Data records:
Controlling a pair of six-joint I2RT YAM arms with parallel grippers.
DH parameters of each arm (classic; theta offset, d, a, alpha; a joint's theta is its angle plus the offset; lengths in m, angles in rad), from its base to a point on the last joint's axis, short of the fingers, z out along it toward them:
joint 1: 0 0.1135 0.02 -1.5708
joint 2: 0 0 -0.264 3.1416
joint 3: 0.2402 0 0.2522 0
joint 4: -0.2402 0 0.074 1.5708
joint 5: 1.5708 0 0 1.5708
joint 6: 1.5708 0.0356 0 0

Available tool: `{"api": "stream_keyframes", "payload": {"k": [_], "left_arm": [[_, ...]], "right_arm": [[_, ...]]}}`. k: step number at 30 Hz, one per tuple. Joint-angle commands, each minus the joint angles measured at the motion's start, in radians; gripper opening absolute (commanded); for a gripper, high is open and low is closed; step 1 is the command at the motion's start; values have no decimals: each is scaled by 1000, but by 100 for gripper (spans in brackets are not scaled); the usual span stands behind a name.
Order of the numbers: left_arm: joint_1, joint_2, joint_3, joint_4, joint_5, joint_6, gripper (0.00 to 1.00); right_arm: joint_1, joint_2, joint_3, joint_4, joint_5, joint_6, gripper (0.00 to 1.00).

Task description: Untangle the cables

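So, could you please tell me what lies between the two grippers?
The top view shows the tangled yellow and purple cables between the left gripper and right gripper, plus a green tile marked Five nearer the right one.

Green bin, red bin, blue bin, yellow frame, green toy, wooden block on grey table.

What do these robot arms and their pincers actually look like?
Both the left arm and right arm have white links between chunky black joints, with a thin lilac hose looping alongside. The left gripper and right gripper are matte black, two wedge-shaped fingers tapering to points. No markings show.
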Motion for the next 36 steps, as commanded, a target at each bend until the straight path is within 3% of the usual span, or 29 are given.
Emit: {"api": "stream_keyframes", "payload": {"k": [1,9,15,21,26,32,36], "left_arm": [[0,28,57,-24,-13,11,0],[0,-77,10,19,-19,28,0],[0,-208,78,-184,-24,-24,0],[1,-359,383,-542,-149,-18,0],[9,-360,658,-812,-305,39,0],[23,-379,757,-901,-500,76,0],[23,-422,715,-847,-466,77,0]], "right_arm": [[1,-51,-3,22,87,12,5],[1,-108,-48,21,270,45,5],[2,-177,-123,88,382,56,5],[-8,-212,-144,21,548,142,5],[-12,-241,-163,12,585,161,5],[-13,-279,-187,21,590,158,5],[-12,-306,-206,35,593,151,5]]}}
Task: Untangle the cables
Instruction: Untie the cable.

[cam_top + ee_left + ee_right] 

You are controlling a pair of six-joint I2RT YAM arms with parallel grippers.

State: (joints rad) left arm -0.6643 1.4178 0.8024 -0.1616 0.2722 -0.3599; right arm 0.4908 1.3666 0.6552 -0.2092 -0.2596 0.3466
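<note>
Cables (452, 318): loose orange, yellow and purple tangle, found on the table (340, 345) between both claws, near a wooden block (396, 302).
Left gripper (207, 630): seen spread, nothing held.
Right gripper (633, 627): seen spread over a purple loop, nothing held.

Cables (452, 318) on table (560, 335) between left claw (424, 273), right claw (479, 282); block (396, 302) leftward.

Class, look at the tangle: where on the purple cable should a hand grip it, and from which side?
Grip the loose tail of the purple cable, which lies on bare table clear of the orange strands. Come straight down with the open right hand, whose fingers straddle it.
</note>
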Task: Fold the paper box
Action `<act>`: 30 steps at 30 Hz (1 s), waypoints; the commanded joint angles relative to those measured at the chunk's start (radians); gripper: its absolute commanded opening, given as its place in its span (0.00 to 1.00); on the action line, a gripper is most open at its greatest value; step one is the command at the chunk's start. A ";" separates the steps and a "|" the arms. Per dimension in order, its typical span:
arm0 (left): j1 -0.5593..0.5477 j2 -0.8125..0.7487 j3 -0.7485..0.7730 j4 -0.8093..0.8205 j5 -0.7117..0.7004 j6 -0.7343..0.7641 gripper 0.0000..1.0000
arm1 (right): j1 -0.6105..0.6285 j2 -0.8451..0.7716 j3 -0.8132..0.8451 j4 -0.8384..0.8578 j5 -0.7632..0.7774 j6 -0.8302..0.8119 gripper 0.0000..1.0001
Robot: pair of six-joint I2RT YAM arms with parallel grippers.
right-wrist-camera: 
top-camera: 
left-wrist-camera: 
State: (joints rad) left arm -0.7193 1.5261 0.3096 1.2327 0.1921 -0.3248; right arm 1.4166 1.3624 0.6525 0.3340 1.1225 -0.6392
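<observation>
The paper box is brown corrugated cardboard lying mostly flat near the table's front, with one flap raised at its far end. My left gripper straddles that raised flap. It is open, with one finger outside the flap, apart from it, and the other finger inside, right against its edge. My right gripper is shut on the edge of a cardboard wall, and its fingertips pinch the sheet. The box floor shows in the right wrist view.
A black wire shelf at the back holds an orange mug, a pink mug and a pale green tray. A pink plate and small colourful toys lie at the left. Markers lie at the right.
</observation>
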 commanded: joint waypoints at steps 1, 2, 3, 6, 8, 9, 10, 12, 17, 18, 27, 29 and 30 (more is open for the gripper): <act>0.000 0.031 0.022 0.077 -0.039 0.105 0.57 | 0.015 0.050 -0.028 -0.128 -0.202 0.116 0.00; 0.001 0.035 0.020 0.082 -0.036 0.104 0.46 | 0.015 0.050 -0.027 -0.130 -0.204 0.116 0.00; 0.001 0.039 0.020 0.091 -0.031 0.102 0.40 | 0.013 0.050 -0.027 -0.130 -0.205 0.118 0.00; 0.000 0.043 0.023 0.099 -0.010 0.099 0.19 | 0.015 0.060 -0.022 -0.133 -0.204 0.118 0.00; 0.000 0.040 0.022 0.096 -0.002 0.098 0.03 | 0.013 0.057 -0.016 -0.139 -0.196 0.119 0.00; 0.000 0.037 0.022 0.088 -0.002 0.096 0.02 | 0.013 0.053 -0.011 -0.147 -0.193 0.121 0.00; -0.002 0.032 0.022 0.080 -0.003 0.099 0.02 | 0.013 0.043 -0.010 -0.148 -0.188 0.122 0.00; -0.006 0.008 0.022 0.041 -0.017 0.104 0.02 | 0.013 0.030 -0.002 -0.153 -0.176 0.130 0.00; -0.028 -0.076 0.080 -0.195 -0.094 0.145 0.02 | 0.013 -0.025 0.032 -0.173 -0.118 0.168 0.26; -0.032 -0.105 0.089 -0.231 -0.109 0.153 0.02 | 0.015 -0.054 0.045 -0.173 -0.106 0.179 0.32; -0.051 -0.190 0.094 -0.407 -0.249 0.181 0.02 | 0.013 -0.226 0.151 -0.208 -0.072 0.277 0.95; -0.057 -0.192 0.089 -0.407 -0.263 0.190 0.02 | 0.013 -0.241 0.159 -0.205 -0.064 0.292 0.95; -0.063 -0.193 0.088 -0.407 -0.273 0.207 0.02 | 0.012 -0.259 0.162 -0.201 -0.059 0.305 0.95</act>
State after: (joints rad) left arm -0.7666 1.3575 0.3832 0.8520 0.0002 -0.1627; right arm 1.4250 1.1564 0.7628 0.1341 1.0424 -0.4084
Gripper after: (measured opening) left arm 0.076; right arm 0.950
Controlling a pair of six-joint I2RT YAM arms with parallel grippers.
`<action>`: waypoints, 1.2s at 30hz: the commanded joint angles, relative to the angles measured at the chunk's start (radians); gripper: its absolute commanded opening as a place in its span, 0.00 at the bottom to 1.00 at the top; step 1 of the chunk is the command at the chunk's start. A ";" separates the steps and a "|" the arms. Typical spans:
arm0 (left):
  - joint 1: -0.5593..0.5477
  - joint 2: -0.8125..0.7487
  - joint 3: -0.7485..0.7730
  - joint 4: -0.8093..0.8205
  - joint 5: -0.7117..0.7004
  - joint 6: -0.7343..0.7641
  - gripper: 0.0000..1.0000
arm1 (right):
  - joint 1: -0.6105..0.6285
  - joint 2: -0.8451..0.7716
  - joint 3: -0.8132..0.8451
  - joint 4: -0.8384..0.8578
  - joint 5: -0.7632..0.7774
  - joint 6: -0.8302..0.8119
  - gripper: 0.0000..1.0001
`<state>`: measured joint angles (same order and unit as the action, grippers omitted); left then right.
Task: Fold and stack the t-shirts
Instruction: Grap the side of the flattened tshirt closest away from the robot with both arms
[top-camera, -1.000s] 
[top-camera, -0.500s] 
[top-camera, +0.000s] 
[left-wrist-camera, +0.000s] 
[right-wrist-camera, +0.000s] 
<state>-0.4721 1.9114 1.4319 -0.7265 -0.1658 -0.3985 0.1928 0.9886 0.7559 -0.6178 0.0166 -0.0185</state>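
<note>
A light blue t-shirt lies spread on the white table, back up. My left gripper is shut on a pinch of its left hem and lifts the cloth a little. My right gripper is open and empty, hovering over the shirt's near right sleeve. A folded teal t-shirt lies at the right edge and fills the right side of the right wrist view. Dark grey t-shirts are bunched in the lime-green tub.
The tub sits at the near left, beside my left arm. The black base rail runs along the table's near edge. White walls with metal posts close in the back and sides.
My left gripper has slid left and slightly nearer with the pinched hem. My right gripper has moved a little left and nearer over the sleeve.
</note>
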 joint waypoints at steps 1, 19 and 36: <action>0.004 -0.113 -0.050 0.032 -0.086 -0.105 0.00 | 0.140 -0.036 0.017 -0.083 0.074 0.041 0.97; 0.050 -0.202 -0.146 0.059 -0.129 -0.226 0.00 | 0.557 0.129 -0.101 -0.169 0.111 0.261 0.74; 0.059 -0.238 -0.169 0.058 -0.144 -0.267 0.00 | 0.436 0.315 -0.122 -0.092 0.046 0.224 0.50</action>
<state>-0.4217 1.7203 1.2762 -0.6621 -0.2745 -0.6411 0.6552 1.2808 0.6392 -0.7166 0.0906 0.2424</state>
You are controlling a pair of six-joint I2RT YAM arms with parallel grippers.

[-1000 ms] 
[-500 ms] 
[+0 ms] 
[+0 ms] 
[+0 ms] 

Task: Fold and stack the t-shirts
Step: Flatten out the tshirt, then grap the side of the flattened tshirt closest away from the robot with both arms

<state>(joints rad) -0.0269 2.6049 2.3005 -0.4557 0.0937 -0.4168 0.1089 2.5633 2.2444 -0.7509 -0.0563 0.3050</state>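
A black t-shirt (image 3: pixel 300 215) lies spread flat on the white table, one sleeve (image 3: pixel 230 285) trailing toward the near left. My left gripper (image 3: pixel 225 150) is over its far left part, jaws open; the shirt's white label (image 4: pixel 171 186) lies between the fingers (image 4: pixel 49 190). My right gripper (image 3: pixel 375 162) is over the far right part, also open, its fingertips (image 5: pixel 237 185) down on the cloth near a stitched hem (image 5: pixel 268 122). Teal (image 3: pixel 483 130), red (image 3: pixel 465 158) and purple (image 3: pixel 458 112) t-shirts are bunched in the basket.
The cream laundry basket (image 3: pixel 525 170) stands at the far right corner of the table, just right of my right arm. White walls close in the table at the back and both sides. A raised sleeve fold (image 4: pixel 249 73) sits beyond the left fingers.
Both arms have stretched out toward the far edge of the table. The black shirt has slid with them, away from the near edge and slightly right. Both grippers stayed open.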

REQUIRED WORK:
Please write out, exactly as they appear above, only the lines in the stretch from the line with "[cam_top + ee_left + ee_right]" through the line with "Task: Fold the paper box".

COMPLETED TASK:
[cam_top + ee_left + ee_right] 

You are controlling a pair of six-joint I2RT YAM arms with parallel grippers.

State: (joints rad) left arm -0.6643 1.4178 0.8024 -0.1616 0.2722 -0.3599; right arm 0.4908 1.3666 0.6552 -0.2092 -0.2596 0.3466
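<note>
Cables (452, 318): loose orange, yellow and purple tangle, found on the table (340, 345) between both claws, near a wooden block (396, 302).
Left gripper (207, 630): seen spread, nothing held.
Right gripper (633, 627): seen spread over a purple loop, nothing held.

Cables (452, 318) on table (560, 335) between left claw (424, 273), right claw (479, 282); block (396, 302) leftward.

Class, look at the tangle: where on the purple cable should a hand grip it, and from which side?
Grip the loose tail of the purple cable, which lies on bare table clear of the orange strands. Come straight down with the open right hand, whose fingers straddle it.
</note>
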Task: Fold the paper box

The response to the exercise is now finished.